In the listing that follows, locate the line containing "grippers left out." and the line containing "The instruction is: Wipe". Retype exactly those two lines and every line between them, and nothing more.

BEGIN SUPPLIED RECORDS

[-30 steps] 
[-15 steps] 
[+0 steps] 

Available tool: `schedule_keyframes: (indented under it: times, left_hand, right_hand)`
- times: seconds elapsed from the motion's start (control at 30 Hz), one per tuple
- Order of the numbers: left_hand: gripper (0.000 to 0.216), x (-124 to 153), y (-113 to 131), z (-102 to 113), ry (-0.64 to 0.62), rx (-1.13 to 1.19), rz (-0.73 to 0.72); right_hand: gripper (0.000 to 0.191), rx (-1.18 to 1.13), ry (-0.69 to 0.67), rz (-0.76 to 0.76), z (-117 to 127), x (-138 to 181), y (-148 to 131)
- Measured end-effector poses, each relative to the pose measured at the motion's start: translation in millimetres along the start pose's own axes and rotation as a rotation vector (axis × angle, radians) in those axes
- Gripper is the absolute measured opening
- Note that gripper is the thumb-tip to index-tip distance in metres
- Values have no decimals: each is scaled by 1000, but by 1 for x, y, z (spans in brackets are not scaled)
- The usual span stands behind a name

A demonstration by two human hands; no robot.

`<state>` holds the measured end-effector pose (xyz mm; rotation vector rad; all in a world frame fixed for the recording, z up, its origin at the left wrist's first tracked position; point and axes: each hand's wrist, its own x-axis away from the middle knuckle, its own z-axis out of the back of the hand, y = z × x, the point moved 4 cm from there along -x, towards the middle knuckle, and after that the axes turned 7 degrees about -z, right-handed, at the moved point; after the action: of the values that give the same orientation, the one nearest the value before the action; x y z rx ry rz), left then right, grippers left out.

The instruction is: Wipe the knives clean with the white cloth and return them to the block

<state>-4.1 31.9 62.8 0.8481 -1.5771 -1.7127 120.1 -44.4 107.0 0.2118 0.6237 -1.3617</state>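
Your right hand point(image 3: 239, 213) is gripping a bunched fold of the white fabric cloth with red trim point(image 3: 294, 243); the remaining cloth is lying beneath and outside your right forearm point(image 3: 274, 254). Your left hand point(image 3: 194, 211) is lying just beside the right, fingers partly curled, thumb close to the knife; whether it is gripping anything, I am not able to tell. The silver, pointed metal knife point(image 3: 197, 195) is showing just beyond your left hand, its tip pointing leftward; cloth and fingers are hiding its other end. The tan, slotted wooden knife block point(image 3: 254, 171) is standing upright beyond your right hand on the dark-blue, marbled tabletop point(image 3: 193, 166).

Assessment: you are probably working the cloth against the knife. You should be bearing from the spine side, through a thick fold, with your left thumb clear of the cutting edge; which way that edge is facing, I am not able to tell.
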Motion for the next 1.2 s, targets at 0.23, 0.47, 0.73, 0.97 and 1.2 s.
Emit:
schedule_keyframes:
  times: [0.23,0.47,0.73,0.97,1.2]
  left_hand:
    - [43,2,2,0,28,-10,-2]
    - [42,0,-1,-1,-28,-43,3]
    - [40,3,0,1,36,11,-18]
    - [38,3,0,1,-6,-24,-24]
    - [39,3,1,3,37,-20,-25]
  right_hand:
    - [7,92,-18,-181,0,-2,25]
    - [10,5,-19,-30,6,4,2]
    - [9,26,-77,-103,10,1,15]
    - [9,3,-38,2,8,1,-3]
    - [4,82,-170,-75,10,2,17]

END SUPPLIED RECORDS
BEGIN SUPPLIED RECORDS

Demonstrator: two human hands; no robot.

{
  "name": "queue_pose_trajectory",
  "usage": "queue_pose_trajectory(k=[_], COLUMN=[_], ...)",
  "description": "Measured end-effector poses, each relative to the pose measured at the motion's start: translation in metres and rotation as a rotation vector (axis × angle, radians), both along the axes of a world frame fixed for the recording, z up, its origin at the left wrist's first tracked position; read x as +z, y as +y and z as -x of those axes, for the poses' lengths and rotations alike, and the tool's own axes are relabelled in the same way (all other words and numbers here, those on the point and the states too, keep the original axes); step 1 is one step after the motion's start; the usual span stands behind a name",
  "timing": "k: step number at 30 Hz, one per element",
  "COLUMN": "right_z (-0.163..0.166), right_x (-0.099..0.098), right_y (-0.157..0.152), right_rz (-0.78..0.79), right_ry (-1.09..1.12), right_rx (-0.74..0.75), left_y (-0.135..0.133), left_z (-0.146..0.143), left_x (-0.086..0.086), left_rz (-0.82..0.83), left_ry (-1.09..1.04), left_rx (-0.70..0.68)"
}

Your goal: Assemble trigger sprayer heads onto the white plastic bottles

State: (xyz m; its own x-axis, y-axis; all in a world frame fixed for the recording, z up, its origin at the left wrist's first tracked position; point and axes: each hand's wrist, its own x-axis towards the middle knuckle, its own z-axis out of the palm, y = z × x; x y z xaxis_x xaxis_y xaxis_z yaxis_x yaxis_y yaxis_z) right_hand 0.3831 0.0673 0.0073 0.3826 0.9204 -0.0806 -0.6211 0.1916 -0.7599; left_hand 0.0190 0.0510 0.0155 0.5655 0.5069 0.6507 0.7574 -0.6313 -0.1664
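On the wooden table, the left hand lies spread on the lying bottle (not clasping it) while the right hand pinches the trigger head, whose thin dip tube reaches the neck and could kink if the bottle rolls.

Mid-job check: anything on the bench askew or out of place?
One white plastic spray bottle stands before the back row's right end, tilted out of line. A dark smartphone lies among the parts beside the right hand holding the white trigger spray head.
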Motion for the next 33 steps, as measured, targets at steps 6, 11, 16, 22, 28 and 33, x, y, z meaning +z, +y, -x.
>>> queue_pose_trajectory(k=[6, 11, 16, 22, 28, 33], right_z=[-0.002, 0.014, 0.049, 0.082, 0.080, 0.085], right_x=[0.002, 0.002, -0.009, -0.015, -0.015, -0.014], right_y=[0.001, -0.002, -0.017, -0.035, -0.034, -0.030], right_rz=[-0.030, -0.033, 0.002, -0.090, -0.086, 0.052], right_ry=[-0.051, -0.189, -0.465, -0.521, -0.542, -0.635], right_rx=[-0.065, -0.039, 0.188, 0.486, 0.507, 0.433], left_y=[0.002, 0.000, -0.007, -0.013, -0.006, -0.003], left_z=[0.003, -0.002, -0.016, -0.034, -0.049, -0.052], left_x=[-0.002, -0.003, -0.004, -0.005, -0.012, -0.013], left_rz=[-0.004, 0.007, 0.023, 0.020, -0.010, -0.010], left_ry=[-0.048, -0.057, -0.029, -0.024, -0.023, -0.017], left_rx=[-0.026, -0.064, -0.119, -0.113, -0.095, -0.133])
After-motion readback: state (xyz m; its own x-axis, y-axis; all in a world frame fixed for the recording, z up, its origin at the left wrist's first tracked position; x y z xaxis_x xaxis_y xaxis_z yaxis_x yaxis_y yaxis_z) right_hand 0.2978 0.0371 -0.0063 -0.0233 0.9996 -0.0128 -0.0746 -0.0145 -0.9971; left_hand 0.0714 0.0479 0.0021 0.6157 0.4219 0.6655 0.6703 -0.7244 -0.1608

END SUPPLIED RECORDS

* RESULT FOR THIS EXERCISE
`<state>` holds the measured end-effector pose (xyz mm; rotation vector rad; all in a world frame fixed for the recording, z up, its origin at the left wrist's first tracked position; point and axes: each hand's wrist, its own x-axis away from the middle knuckle, its own z-axis out of the back of the hand, y = z × x, the point moved 4 cm from there along -x, towards the middle knuckle, and after that the axes turned 7 degrees about -z, right-handed, at the moved point; after the action: of the values that give the same orientation, the one nearest the value before the action; x y z rx ry rz), left then right, grippers left out.

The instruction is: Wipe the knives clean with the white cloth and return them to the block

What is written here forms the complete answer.